### What you should do
Where in the records does the word "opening" occur? Copy each line in which it does.

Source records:
--- START ---

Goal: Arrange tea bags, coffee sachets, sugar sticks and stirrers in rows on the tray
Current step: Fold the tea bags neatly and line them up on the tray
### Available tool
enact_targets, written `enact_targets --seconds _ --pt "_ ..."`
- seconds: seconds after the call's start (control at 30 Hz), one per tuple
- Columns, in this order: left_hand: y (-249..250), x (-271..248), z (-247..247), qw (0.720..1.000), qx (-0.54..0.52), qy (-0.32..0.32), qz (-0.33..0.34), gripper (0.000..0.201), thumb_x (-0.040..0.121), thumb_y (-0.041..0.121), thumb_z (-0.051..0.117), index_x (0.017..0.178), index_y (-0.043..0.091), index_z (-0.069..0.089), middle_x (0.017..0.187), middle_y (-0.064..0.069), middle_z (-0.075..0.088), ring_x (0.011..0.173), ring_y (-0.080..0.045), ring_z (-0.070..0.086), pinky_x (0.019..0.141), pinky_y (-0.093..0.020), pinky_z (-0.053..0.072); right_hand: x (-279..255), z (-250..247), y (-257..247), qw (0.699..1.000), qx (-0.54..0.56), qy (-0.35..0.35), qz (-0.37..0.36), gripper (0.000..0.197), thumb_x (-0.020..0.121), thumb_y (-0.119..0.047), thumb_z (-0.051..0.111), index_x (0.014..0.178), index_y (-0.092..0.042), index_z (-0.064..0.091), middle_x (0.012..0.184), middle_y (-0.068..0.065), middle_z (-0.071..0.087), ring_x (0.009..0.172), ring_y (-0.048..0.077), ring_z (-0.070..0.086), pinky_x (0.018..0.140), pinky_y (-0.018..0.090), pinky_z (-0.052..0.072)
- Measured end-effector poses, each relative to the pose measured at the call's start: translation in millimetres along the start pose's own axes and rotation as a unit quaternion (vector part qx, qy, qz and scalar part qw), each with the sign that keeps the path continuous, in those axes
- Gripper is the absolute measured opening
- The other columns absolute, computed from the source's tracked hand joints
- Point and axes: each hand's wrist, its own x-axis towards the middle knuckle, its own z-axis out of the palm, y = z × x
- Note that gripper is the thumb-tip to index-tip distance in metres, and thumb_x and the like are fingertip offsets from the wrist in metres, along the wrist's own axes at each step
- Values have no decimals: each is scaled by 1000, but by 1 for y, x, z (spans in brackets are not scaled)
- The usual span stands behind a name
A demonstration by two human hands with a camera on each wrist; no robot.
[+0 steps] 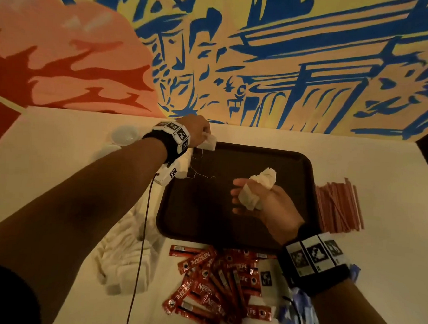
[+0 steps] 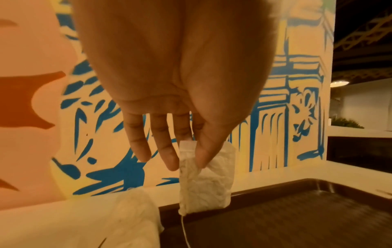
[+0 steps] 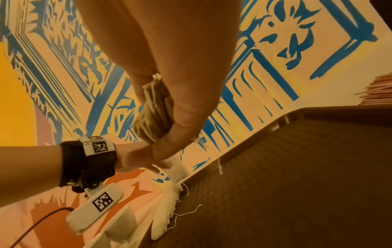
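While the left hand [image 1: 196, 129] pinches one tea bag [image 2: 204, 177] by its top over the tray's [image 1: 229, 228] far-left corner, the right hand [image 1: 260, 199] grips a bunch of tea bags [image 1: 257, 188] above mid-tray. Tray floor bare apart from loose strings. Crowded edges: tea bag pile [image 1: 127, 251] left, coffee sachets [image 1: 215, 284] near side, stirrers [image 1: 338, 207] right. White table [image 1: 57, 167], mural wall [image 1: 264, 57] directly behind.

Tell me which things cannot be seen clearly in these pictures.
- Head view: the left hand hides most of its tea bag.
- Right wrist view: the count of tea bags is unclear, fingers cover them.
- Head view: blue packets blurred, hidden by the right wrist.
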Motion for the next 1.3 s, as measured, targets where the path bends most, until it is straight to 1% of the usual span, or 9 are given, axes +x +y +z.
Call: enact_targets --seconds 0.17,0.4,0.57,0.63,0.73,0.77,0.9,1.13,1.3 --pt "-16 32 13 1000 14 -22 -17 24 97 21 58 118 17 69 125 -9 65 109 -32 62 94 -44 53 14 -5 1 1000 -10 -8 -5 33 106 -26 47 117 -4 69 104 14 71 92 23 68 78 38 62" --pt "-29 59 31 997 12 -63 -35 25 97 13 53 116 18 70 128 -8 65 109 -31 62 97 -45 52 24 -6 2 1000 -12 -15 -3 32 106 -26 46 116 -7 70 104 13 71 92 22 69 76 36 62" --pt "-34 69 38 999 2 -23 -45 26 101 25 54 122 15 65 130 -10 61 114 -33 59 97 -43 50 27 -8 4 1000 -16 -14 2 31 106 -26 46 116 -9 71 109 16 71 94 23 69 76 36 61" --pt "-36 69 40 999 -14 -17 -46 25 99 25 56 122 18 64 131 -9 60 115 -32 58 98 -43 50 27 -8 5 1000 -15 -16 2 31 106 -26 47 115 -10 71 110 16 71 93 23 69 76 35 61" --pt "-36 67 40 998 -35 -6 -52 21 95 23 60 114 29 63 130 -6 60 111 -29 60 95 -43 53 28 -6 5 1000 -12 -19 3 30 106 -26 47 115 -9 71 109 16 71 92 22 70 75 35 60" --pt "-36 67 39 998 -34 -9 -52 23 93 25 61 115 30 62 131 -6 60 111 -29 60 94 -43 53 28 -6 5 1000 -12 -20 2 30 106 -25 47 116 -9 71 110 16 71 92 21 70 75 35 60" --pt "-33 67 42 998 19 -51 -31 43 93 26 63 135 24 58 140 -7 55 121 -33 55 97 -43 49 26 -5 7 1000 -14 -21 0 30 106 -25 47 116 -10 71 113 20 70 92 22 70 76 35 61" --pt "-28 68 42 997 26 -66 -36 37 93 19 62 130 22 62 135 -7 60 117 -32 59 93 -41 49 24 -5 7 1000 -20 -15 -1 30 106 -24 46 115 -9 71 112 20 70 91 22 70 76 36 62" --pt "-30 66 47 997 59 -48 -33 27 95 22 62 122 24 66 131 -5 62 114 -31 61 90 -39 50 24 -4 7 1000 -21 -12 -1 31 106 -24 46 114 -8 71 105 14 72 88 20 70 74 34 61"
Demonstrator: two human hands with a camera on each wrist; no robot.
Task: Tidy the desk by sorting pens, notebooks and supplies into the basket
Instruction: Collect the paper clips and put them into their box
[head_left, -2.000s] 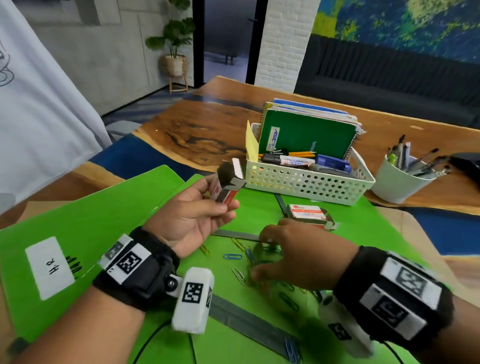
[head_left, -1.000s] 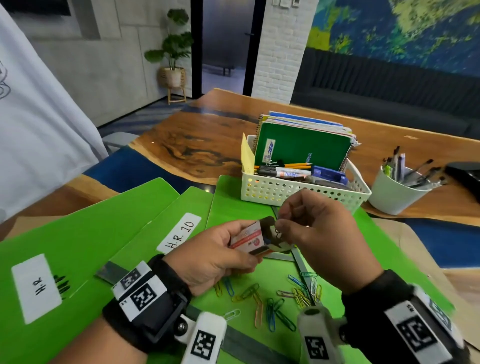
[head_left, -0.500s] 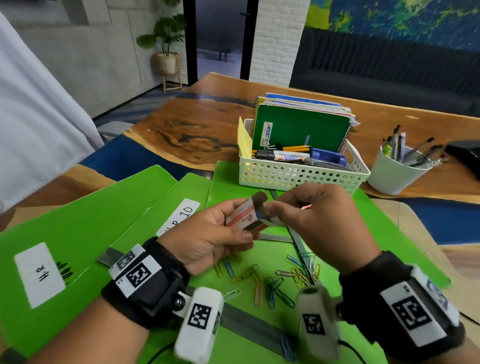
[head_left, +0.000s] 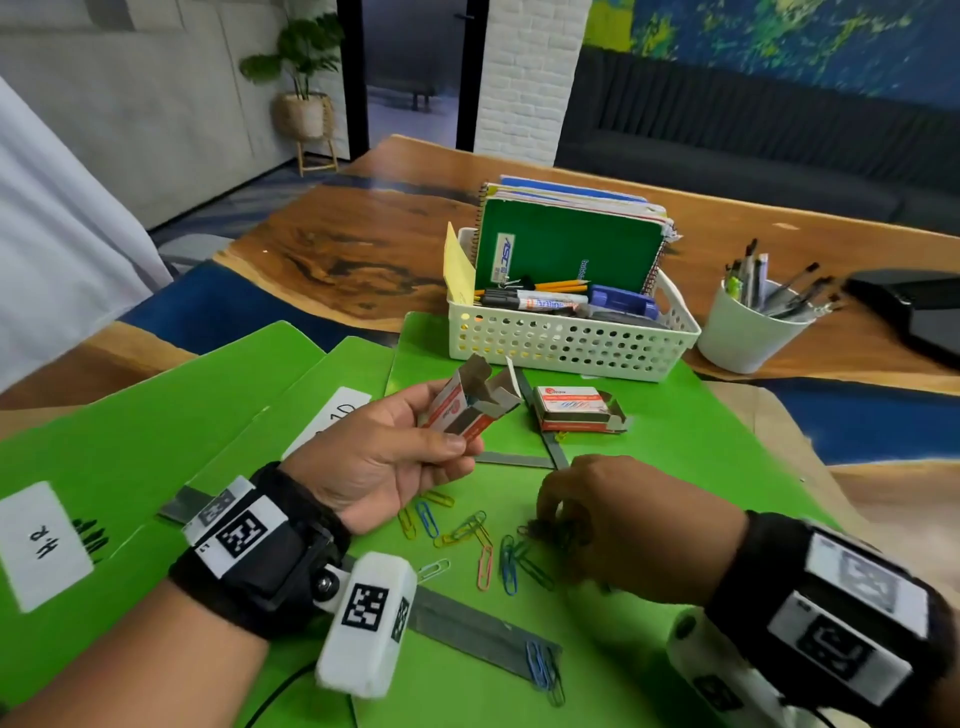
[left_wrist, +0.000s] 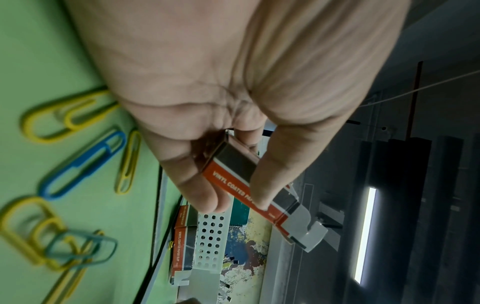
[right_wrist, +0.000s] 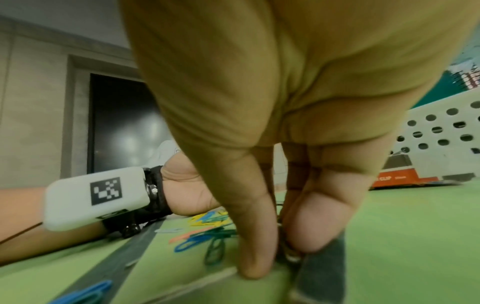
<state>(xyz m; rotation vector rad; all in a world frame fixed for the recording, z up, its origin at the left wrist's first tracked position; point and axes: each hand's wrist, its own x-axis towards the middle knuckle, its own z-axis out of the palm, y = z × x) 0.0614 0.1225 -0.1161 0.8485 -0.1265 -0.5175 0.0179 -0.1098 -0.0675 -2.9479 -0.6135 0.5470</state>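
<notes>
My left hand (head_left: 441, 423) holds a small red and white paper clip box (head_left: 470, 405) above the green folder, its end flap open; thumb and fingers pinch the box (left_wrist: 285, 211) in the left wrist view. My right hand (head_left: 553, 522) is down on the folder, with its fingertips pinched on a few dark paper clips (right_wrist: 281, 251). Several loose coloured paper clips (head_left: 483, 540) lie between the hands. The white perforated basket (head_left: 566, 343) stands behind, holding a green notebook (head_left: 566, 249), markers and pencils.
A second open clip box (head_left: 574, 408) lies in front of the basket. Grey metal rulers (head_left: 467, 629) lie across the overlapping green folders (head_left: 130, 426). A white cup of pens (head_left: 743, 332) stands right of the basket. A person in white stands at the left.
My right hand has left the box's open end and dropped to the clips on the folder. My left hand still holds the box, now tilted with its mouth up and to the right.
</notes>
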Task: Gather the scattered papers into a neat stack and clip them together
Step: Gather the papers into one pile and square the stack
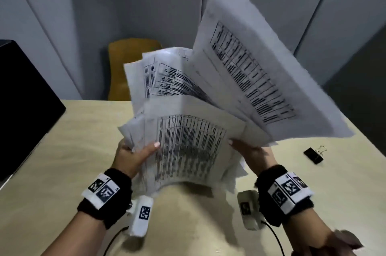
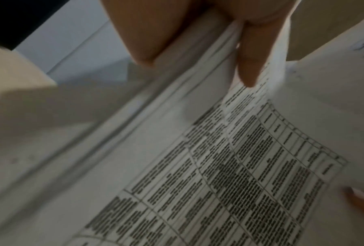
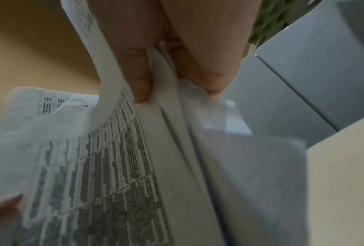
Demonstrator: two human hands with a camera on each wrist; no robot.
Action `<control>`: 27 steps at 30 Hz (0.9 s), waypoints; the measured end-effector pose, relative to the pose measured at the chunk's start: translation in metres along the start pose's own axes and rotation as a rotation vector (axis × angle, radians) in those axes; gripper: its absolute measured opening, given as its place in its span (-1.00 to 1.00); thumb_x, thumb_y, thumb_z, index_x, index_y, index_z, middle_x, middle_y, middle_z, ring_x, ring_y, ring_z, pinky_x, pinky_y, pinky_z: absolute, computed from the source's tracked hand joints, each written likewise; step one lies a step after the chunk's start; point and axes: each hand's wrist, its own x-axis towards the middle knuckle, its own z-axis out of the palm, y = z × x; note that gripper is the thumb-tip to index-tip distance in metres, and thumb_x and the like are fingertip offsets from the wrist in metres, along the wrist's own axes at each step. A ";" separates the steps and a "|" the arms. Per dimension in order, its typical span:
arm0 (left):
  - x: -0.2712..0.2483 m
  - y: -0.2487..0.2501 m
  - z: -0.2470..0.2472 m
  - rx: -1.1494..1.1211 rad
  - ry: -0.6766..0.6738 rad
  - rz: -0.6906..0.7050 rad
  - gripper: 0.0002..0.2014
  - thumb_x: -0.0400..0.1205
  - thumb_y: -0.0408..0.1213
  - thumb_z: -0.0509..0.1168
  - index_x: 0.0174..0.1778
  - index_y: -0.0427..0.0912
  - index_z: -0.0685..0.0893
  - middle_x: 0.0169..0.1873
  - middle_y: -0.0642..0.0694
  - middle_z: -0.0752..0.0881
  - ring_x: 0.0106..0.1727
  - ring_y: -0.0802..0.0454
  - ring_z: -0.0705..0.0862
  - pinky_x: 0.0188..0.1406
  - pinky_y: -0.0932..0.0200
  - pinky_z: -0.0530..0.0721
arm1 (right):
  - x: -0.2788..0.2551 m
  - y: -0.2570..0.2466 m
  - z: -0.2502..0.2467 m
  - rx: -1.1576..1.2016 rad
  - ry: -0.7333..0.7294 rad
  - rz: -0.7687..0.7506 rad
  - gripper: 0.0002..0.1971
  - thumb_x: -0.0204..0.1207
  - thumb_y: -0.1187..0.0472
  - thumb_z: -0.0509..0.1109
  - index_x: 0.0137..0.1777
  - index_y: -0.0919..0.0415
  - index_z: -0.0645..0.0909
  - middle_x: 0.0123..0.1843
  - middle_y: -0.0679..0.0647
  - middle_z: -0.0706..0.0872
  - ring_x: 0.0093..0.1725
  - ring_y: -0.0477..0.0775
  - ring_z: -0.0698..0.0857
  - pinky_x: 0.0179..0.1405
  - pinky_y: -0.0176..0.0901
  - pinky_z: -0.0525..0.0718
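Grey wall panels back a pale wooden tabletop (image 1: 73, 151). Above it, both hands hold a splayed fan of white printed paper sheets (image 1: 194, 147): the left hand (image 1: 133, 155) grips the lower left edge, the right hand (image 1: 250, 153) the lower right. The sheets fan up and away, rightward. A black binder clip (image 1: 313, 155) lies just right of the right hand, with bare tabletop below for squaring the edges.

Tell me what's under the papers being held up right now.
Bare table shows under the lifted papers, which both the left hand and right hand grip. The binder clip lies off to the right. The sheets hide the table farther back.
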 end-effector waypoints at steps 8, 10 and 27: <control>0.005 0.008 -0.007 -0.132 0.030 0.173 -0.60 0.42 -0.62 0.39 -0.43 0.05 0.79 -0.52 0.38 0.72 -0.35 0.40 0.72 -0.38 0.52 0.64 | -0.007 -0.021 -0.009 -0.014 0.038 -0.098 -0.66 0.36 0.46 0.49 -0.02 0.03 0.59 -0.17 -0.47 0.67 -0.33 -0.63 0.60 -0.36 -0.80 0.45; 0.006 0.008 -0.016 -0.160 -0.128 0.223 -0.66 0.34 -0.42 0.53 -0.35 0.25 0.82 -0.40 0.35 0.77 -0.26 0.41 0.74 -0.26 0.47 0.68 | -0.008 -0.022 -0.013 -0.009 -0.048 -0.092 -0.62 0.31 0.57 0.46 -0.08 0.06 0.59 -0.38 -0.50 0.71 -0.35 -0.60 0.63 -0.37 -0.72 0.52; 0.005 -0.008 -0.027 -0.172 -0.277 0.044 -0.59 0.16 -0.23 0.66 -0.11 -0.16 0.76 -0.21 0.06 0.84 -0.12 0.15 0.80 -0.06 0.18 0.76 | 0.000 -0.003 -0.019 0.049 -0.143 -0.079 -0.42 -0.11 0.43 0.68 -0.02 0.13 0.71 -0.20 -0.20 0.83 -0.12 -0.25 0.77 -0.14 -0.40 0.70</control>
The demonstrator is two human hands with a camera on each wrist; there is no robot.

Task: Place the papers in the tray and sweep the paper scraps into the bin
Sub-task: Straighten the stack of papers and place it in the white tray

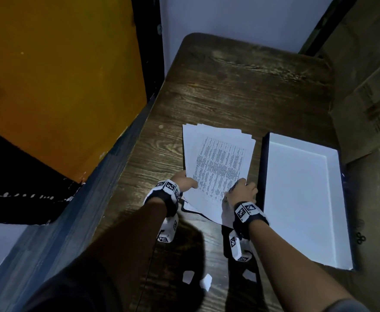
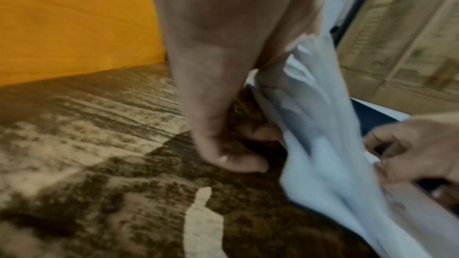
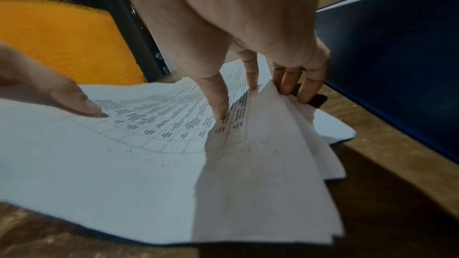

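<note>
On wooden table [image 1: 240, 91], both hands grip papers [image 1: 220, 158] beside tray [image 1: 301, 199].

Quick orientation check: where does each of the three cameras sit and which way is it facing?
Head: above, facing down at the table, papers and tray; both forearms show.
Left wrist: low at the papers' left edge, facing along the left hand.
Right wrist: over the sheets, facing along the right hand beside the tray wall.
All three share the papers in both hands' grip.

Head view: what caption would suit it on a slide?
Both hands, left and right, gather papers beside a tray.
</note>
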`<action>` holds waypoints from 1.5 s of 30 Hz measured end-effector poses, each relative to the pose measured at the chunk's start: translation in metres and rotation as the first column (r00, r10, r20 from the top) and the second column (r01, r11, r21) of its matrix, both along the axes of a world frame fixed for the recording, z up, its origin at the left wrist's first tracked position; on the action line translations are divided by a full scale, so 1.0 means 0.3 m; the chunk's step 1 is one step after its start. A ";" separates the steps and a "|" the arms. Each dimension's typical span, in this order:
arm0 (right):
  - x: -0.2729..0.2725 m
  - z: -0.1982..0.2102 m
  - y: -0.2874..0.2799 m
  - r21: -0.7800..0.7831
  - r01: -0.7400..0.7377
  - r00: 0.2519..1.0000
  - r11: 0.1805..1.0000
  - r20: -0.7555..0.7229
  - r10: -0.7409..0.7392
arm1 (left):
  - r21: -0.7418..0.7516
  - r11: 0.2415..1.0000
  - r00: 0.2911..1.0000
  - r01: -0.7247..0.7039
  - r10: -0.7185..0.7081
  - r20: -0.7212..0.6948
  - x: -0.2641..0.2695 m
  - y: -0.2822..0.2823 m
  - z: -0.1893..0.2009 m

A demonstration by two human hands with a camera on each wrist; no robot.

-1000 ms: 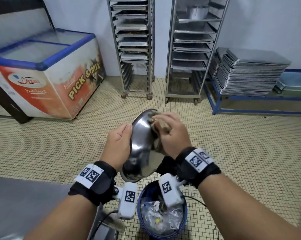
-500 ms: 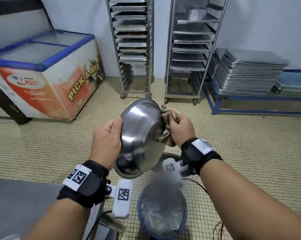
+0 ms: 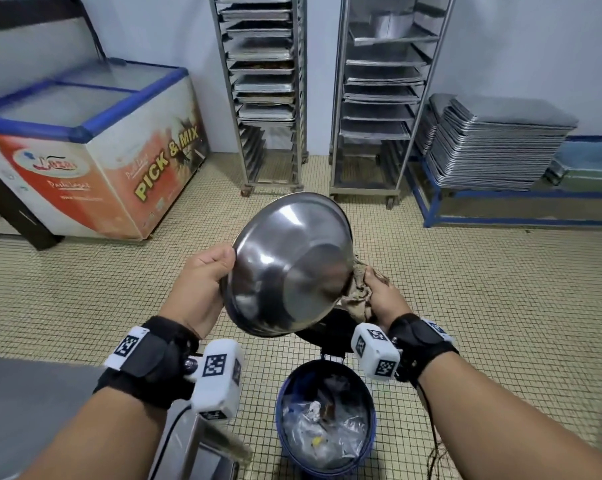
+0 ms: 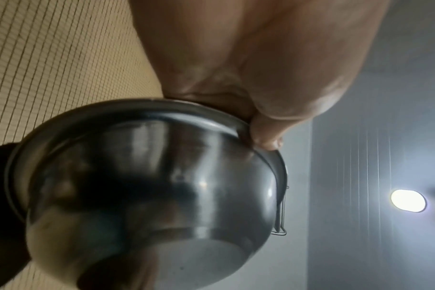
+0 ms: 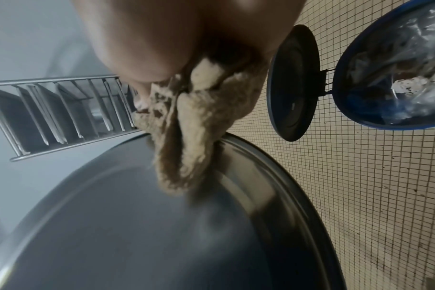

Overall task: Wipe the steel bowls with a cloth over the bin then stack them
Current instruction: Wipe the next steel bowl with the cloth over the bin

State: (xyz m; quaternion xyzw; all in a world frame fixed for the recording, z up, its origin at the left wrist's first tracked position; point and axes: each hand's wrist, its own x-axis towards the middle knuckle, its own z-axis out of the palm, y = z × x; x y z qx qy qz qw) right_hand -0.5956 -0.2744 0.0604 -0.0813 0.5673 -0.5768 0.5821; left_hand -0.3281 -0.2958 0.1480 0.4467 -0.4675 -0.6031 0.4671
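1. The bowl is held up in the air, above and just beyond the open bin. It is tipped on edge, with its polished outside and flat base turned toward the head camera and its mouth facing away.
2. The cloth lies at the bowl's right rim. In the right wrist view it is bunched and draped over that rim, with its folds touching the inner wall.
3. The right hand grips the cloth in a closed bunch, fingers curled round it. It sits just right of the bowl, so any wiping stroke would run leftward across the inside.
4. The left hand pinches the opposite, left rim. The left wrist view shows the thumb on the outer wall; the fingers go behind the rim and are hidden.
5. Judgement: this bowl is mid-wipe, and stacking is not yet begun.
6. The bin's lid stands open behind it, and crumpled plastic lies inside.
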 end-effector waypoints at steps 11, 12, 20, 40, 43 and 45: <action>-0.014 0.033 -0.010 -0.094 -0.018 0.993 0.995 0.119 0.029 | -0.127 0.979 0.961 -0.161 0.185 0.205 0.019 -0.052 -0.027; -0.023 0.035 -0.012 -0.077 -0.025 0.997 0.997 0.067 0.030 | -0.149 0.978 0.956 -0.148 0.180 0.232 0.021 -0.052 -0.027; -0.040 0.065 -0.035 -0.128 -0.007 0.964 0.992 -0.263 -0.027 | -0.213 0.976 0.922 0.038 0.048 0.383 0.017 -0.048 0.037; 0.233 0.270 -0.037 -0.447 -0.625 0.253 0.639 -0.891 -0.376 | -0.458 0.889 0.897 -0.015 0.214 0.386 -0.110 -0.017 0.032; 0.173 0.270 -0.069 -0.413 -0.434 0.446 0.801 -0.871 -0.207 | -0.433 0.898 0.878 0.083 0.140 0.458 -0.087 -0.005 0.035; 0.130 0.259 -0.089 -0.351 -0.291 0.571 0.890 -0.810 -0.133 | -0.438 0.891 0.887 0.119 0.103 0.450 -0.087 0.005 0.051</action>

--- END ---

### Exercise answer
- Gripper is the absolute measured opening
Action `<control>`: 27 steps at 30 Hz (0.9 s), waypoints; the measured end-effector pose, relative to the pose measured at the chunk's start: translation in metres along the start pose's own axes and rotation as a rotation vector (axis × angle, radians) in those axes; gripper: its absolute measured opening, given as its place in its span (-1.00 to 1.00); thumb_x, thumb_y, thumb_z, index_x, index_y, index_z, middle_x, middle_y, middle_z, ring_x, ring_y, ring_z, pinky_x, pinky_y, pinky_z: absolute, computed from the source's tracked hand joints, each written likewise; step one lies a step after the chunk's start; point and axes: each hand's wrist, its own x-axis towards the middle knuckle, its own z-axis out of the palm, y = z × x; note that gripper is the thumb-tip to index-tip distance in metres, and thumb_x and the like are fingertip offsets from the wrist in metres, along the wrist's own axes at each step. A ";" separates the steps and a "|" the arms. Per dimension in order, its typical span:

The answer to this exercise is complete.